O decreto de arbitragem, publicado pelo governo com número 10.025, pretende trazer mais celeridade para litígios entre a administração pública federal e setores portuário e de transporte rodoviário, ferroviário, aquaviário e aeroportuário. O texto atualiza o Decreto 8.465/15, assinado no governo Dilma, que já permitia esse tipo de negociação para o setor de portos.

Com a nova atualização, o governo objetiva diminuir em mais da metade o tempo de decisão para os processos litigiosos existentes entre as entidades da administração pública federal e concessionários, subconcessionários, permissionários, arrendatários, autorizatários ou operadores portuários.

A ampliação e regulamentação das possibilidades de arbitragem seria uma tentativa de reduzir esse risco.

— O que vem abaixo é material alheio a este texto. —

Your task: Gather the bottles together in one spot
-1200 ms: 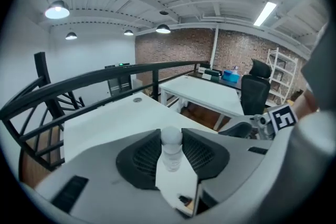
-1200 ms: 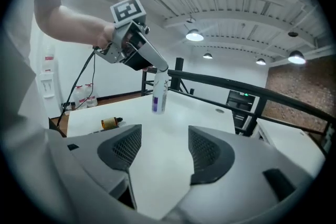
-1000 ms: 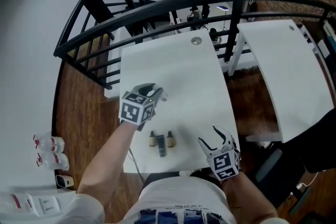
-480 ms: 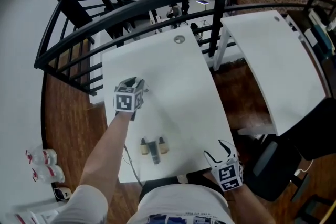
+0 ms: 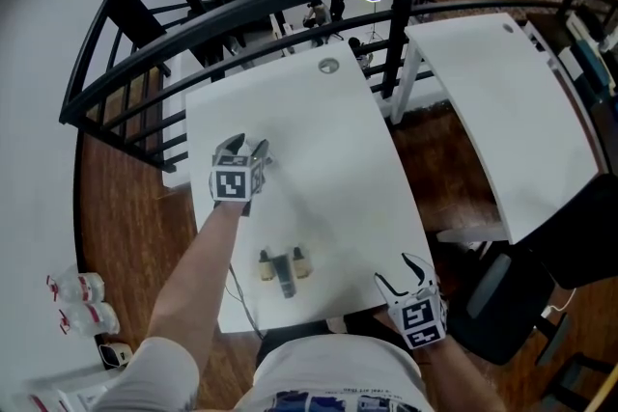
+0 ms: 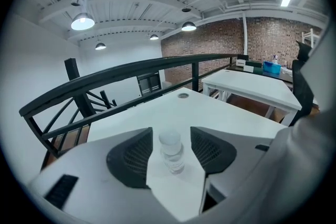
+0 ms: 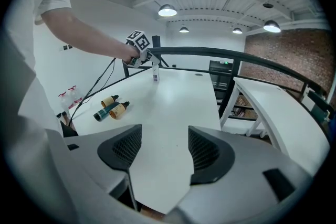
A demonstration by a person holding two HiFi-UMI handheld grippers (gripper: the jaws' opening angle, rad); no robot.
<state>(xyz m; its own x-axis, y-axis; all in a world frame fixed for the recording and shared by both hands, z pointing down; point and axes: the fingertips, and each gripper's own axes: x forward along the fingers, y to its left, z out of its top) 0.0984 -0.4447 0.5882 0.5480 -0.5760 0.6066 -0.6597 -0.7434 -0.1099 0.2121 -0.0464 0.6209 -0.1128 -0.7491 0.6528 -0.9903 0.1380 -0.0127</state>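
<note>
Bottles are in two places on the white tabletop [image 5: 323, 145]. At the left, a small clear bottle [image 6: 171, 150] stands upright between the jaws of the left gripper [image 5: 243, 150]. These jaws have just been opening, and a gap shows on each side of the bottle, so the pads do not press it. Nearer to the person, close to the front edge, three bottles lie together on their sides: an amber bottle [image 5: 265, 266], a dark teal bottle [image 5: 284, 276] and a second amber bottle [image 5: 299, 263]. At the right, the right gripper [image 5: 406, 275] hangs over the front corner of the tabletop, its jaws wide apart with nothing between them.
</note>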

De acordo com a norma, poderiam ser submetidas à arbitragem controvérsias relacionadas à recomposição do equilíbrio econômico-financeiro dos contratos, ao cálculo de indenizações decorrentes de extinção ou de transferência do contrato de parceria e inadimplemento de obrigações contratuais por quaisquer das partes.

A determinação também poderá ser utilizada em contratos que já tenham contencioso judicial. Basta que as duas partes aceitem a implementação da arbitragem no processo.

Além disso, o decreto prevê que as mediações acontecerão em território nacional e serão públicas, exceto em casos em que haja a comprovada necessidade de preservação de segredos industriais ou comerciais, consideradas sigilosas pela legislação brasileira.

A AGU (Advocacia-Geral da União) também passou a ganhar um papel mais importante na prevenção de conflitos judiciais envolvendo contratos de concessão desses setores. Isso porque, no modelo de arbitragem, três árbitros são indicados, cada parte indicará um e o terceiro é escolhido em como acordo entre as duas. Nesse sentido, caberá sempre ao órgão indicar um dos árbitros para defender os interesses da União.

A AGU também terá a obrigação de credenciar as câmaras arbitrais responsáveis pela solução das controvérsias, desde que elas sigam requisitos mínimos estabelecidos pelo decreto. A sentença arbitral deverá ser apresentada no prazo de dois anos, contados desde a celebração do termo de arbitragem.

A administração pública poderá, ainda, deliberar sobre hipóteses em que a solução por meio da arbitragem será priorizada, a exemplo dos casos em que a demora na resolução gere prejuízos à operação da infraestrutura.